■ TASK REQUIREMENTS
Please repeat the lines below exactly. Begin with the line containing "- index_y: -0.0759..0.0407" and go on through the line containing "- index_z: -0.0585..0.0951".

Records drawn from a dataset
┄┄┄┄┄┄┄┄┄┄

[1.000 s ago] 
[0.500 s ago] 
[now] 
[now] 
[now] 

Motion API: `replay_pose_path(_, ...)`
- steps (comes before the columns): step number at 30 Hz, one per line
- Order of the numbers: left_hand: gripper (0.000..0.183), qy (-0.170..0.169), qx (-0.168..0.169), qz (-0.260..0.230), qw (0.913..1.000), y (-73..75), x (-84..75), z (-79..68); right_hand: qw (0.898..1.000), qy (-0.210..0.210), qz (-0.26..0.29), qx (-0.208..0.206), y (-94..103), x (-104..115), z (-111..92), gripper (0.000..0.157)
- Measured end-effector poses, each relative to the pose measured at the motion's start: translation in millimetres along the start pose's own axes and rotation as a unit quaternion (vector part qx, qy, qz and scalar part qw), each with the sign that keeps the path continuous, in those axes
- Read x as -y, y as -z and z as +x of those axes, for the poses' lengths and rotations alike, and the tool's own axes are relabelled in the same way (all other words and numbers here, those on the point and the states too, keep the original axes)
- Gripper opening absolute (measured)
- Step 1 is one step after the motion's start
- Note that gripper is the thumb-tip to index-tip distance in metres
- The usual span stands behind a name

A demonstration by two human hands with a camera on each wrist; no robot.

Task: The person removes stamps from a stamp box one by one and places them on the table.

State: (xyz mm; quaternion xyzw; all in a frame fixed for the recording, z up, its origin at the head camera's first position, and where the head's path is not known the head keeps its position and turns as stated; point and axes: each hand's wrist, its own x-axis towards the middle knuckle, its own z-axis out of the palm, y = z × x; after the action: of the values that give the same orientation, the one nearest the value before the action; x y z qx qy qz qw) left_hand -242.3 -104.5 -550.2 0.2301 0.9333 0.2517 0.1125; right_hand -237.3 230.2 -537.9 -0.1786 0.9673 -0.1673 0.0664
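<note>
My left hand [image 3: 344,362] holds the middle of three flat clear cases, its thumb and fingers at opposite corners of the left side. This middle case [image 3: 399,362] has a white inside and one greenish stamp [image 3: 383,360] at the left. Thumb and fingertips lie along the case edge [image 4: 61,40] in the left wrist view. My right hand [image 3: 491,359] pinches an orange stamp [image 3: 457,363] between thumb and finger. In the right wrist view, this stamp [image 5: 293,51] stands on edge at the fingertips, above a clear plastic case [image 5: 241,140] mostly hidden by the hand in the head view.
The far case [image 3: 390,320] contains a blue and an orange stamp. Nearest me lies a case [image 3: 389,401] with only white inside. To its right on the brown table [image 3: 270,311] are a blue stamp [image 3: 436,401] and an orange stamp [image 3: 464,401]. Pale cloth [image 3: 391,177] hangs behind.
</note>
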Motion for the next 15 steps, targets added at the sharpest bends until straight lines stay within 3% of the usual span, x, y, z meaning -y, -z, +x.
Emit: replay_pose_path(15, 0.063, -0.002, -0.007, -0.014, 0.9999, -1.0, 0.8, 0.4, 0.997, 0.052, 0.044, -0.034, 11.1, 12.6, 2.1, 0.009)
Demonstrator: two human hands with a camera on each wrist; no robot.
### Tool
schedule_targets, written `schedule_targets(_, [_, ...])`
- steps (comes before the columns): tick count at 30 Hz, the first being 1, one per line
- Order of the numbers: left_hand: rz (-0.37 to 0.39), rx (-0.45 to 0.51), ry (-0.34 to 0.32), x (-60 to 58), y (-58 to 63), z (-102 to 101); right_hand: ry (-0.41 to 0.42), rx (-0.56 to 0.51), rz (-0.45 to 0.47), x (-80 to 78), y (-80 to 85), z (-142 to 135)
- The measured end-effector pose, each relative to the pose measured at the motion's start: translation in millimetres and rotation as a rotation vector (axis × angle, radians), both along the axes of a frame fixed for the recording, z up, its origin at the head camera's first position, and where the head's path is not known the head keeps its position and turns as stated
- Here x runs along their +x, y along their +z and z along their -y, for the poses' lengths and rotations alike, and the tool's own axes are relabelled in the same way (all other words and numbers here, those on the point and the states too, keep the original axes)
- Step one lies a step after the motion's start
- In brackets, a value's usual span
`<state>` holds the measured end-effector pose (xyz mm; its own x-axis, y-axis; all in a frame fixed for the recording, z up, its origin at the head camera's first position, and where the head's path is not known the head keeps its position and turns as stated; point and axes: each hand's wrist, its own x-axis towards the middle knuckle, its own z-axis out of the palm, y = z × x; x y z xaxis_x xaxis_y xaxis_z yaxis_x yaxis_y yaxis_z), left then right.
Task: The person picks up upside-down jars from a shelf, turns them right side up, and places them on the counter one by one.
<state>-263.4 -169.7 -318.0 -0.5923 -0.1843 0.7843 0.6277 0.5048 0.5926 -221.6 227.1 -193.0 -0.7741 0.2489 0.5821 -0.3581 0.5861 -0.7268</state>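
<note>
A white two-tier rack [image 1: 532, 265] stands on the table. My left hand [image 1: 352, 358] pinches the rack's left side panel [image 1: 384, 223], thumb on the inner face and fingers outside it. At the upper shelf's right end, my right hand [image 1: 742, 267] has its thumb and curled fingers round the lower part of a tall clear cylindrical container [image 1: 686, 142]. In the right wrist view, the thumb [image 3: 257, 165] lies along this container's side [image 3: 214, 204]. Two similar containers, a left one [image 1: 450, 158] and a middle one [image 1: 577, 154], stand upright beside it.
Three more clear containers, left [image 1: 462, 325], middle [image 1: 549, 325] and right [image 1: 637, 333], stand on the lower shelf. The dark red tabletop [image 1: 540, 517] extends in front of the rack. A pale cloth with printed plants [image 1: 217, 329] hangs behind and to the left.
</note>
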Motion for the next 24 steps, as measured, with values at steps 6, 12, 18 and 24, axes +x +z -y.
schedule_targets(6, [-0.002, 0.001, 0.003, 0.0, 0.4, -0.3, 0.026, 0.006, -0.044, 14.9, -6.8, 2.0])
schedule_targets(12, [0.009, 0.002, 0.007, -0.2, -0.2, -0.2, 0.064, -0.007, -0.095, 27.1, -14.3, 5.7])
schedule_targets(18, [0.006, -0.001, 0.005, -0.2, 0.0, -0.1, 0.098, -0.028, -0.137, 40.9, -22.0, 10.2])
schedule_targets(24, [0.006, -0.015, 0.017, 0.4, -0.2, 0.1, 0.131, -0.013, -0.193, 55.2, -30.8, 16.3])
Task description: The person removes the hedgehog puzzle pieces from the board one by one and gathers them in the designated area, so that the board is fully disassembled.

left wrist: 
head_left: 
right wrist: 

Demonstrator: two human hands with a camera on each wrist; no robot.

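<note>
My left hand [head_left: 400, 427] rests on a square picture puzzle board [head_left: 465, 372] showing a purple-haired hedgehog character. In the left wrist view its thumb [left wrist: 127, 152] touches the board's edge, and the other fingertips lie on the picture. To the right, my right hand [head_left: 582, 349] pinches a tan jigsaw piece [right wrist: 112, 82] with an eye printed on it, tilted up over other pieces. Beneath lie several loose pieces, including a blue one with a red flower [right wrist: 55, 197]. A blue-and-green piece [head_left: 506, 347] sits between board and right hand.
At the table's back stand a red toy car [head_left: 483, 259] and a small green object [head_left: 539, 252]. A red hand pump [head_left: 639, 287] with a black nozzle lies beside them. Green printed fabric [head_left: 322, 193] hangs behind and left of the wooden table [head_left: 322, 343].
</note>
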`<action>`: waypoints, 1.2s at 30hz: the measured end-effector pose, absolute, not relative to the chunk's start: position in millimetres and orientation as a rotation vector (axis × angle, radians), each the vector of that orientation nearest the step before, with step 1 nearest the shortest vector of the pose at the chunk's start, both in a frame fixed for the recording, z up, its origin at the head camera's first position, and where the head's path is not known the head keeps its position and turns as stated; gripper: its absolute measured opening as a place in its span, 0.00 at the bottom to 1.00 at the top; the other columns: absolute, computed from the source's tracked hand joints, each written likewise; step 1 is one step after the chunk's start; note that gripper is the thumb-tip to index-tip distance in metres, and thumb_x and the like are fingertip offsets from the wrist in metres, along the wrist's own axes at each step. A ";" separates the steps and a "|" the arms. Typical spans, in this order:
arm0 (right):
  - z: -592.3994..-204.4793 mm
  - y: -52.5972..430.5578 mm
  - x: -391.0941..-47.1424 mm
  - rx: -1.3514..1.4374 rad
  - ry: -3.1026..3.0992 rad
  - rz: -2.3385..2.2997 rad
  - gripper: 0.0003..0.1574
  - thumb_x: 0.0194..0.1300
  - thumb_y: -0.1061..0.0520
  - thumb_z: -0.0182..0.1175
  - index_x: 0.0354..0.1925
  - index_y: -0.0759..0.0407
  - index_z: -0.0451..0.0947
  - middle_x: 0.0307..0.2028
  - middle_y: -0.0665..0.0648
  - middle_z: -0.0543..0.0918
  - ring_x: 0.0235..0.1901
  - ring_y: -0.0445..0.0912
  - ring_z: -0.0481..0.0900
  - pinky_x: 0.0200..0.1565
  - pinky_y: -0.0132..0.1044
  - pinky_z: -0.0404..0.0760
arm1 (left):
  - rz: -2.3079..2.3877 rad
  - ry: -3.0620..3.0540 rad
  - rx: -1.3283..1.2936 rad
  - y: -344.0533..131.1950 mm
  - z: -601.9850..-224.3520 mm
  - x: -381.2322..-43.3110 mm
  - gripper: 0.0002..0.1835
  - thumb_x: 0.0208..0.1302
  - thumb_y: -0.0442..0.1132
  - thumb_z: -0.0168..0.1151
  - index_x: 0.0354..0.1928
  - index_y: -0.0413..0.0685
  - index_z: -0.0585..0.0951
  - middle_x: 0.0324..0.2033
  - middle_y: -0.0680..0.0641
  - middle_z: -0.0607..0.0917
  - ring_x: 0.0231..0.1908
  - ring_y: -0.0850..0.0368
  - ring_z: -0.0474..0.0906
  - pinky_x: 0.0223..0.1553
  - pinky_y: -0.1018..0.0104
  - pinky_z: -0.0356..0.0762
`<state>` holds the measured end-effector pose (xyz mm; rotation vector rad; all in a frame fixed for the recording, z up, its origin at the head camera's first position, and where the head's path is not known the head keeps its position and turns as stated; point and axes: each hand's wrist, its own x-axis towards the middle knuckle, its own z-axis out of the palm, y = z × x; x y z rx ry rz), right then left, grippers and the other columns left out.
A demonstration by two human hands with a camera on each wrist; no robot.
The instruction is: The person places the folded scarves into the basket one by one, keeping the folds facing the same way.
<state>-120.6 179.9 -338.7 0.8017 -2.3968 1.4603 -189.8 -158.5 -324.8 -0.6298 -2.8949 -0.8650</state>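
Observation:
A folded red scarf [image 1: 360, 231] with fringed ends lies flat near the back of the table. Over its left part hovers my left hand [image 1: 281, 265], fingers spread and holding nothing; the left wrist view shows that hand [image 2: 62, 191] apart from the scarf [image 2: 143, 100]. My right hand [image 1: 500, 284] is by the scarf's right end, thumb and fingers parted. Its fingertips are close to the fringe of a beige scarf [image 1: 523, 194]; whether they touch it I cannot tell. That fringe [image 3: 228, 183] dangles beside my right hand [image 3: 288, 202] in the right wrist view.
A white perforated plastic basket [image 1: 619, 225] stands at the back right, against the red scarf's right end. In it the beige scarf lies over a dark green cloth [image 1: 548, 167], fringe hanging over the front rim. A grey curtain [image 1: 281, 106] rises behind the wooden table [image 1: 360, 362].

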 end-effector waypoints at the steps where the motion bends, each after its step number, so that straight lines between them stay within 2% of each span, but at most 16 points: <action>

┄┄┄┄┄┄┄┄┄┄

■ SOLUTION FOR THIS PROBLEM
  - index_y: -0.0759..0.0407
  - index_z: -0.0451..0.0947
  - middle_x: 0.0307..0.2028
  - middle_y: -0.0665..0.0648
  - middle_z: -0.0543..0.0918
  - ring_x: 0.0235..0.1901
  - ring_y: -0.0445..0.0912
  - ring_z: -0.0481..0.0900
  - pinky_x: 0.0200..0.1565
  - pinky_y: -0.0132..0.1044
  - pinky_z: -0.0404..0.0760
arm1 (left):
  - rz: -2.3079..2.3877 rad
  - ry: -3.0620..3.0540 rad
  - rx: -1.3283..1.2936 rad
  - y: -344.0533..131.1950 mm
  - z: -601.9850..-224.3520 mm
  - x: -381.2322..-43.3110 mm
  - gripper: 0.0002..0.1835
  - thumb_x: 0.0208..0.1302
  - thumb_y: -0.0442..0.1132
  - thumb_z: -0.0168..0.1151
  - index_x: 0.0354..0.1928
  - index_y: -0.0413..0.0685
  - index_z: -0.0585..0.0951

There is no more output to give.